Mais les Écuyers étaient impuissants. Fife souriait. Chacun était très loin, sur son continent. Il pouvait rester assis derrière son bureau à les regarder tempêter.
— Vous n’avez pas le choix, reprit-il. Moi aussi, j’ai fait mes préparatifs depuis la conférence de l’an passé. Pendant que vous étiez en train de m’écouter bien gentiment, des officiers à ma dévotion ont pris le commandement des forces spatiales de Sark.
— Trahison ! hurla le chœur des Écuyers.
— Trahison envers l’autonomie continentale, loyauté à Sark, rétorqua Fife.
Steen tordait nerveusement ses doigts dont le vernis cuivre était la seule touche de couleur sur sa peau.
— Mais c’est X ! s’exclama-t-il. Même si X est l’un de nous, nous sommes trois innocents. Et je ne suis pas X, C’est quelqu’un d’autre, ajouta-t-il en jetant un regard venimeux à ses collègues.
— S’ils le souhaitent, les trois innocents entreront dans mon gouvernement. Ils n’ont rien à perdre.
— Mais qui sont les innocents ? tonna Bort. Vous ne le direz pas ! Vous allez nous tenir tous le bec dans l’eau avec cette histoire et… et…
Il s’arrêta, le souffle court.
— Non. Je connaîtrai son identité dans vingt-quatre heures. Sachez que ce fameux spatio-analyste est entre mes mains.
Le silence suivit ces paroles. Les Grands Écuyers s’entreregardèrent d’un air plein de réserve et de méfiance.
Fife ricana.
— Vous vous demandez tous qui est X ? Il y en a un qui le sait, n’en doutez pas. Et, sous vingt-quatre heures, nous le saurons tous. Cela dit, messires, n’oubliez pas que vous ne pouvez rien faire. La flotte de guerre est désormais en ma possession. Je vous salue.

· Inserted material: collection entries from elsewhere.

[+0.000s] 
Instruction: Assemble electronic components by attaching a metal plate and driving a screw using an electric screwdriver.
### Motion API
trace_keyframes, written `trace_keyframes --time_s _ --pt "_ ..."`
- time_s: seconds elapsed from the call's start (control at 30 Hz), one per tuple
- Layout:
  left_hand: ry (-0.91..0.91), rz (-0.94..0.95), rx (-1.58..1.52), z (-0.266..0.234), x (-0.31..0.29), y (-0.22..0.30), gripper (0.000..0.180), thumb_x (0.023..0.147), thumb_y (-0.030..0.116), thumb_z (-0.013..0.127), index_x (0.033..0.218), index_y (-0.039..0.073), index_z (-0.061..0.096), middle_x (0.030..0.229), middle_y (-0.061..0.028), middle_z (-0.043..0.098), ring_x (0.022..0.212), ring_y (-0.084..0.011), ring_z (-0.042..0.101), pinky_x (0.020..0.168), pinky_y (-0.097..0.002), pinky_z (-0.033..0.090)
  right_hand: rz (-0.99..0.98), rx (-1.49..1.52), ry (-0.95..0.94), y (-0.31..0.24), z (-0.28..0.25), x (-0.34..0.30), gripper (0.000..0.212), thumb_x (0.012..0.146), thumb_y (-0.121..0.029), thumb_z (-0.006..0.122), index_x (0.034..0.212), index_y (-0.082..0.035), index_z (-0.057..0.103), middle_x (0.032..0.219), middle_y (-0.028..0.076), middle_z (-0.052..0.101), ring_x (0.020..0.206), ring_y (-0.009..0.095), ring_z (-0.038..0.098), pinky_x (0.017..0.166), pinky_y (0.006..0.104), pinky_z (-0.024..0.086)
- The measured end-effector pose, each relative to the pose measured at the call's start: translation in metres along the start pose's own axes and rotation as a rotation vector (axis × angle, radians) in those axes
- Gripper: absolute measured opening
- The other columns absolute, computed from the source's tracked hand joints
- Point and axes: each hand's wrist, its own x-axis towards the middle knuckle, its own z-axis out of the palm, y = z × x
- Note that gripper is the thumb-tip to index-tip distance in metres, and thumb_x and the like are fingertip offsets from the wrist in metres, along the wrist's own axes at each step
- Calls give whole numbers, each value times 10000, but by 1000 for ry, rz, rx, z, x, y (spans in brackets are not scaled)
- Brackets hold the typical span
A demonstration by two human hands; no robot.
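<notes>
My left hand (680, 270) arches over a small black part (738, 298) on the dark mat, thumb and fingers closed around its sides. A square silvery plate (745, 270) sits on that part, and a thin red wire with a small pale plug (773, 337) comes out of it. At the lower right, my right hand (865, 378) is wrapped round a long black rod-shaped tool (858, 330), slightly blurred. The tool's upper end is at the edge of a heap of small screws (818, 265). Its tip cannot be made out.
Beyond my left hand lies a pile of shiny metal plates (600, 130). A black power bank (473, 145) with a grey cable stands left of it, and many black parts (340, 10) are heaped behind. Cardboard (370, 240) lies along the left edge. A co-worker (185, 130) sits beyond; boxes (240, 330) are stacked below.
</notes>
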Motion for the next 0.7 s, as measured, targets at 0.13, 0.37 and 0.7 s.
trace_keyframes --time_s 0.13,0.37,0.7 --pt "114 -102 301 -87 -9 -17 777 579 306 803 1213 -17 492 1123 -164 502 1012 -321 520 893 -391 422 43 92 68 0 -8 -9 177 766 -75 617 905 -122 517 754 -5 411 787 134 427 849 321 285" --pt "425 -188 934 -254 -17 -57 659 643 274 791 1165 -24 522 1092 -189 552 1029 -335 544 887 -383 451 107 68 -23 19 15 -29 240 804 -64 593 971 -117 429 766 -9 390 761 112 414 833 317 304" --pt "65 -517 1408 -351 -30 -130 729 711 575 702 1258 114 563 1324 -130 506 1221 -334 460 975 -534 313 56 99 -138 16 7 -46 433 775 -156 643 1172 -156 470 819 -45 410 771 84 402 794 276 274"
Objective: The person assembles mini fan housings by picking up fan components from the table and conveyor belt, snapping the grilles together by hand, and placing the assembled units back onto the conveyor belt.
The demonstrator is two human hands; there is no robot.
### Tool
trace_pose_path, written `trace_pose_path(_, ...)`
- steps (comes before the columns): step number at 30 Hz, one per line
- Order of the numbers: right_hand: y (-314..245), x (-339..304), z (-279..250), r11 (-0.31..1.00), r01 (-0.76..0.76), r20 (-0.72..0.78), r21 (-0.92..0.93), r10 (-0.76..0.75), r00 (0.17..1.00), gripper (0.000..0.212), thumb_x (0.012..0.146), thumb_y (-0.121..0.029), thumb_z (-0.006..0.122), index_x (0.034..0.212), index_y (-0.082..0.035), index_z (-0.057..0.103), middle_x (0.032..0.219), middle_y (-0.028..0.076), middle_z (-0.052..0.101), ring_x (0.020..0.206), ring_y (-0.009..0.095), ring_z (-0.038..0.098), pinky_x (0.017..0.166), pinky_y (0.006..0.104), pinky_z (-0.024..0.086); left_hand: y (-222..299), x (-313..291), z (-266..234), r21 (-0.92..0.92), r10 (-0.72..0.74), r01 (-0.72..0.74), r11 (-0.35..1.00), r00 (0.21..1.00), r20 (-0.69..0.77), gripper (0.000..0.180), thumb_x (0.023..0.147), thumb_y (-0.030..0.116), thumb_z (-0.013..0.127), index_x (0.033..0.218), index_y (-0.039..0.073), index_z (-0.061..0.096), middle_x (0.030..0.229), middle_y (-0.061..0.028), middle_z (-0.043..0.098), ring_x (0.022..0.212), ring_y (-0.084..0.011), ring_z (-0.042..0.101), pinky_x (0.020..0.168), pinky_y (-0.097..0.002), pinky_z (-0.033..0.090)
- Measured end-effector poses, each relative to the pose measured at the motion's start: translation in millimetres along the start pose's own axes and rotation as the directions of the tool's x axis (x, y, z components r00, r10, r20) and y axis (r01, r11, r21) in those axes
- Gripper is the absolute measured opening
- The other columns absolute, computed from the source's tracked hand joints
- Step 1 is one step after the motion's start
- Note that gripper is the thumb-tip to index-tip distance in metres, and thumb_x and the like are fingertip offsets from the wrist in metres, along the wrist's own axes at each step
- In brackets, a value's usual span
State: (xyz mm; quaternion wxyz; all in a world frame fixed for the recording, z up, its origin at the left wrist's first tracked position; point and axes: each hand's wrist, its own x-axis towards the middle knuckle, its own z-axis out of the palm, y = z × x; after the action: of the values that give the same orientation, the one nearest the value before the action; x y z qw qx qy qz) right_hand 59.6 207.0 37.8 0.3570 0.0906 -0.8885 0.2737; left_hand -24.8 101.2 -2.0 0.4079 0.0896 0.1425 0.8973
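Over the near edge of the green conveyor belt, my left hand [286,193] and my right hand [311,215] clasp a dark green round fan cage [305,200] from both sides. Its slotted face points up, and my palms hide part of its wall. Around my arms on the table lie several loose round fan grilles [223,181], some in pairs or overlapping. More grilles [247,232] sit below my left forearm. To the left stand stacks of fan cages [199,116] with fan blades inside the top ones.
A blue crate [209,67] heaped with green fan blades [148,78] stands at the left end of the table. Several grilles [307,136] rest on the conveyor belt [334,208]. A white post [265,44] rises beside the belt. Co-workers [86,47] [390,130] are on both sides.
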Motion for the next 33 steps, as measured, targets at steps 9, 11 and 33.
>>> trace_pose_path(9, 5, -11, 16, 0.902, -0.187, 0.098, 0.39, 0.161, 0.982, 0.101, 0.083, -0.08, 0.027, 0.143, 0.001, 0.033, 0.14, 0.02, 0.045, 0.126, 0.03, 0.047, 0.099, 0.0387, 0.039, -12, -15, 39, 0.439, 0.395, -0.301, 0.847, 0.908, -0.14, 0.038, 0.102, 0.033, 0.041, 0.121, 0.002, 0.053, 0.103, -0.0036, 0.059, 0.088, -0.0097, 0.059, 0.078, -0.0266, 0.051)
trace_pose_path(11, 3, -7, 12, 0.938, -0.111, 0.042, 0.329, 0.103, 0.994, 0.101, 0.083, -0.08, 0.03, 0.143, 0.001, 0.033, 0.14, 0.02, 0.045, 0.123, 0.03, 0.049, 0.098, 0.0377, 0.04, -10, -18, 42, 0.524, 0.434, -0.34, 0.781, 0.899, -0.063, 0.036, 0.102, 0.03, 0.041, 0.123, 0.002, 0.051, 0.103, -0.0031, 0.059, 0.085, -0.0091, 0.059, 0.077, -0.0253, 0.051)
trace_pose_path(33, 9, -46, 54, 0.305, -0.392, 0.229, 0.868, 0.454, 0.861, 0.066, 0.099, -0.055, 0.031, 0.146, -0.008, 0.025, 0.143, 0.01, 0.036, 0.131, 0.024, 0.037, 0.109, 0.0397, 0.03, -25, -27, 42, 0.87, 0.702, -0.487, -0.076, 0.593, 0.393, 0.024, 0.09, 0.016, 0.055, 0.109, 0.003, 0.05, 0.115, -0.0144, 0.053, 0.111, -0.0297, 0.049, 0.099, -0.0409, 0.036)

Il leva la main pour leur signaler que la conférence était terminée. L’un après l’autre, ils disparurent comme des étoiles effacées de l’écran panoramique par le passage d’une invisible épave.
Steen fut le dernier à partir.
— Fife !
Sa voix était mal assurée.
Fife leva la tête.
— Oui ? Vous voulez avouer, maintenant que nous sommes seuls ? Vous êtes X ?
L’affolement convulsa les traits de Steen.
— Non ! Non ! Sur ma parole… Je veux simplement vous demander si vous parliez sérieusement. En ce qui concerne l’autonomie continentale et tout le reste…
Fife considéra le vieux chronomètre fixé au mur.
— Je vous salue, répéta-t-il.
Une plainte s’échappa de la gorge de Steen. Il tendit la main vers le bouton de contrôle et se dématérialisa à son tour.
Fife demeura immobile derrière son bureau. Maintenant que la conférence était achevée, maintenant que la crise avait atteint son point culminant, il se sentait abattu. Sa bouche sans lèvres était comme une entaille dans son visage plein.
Tout son raisonnement partait du postulat que le spatio-analyste était fou, que la menace apocalyptique n’existait pas. Mais quel tapage Pour un fou ! Junz, le représentant du B.I.A.S., aurait-il passé une année à rechercher un dément ? Pourquoi tant d’acharnement à faire la chasse à des contes bleus ?
Cela, Fife n’en avait pas parlé. C’était à peine s’il osait se poser la question à lui-même, Et si ce-spatio-analyste n’avait jamais été fou ? Si la planète du kyrt était en danger ?
Le secrétaire florinien s’approcha du Grand Écuyer de sa démarche glissante.
— Messire !
Sa voix était sèche et atone.
— Qu’y a-t-il ?
— Le navire qui ramène votre fille a atterri.
— Le spatio-analyste et la femme indigène sont-ils sains et saufs ?
— Oui, Messire.
— Qu’ils ne soient interrogés qu’en ma présence. Qu’on les mette au secret jusqu’à ce que je sois là,… Des nouvelles de Florina ?
— Oui, messire. Le Prud’homme est capturé. Il fait route vers Sark.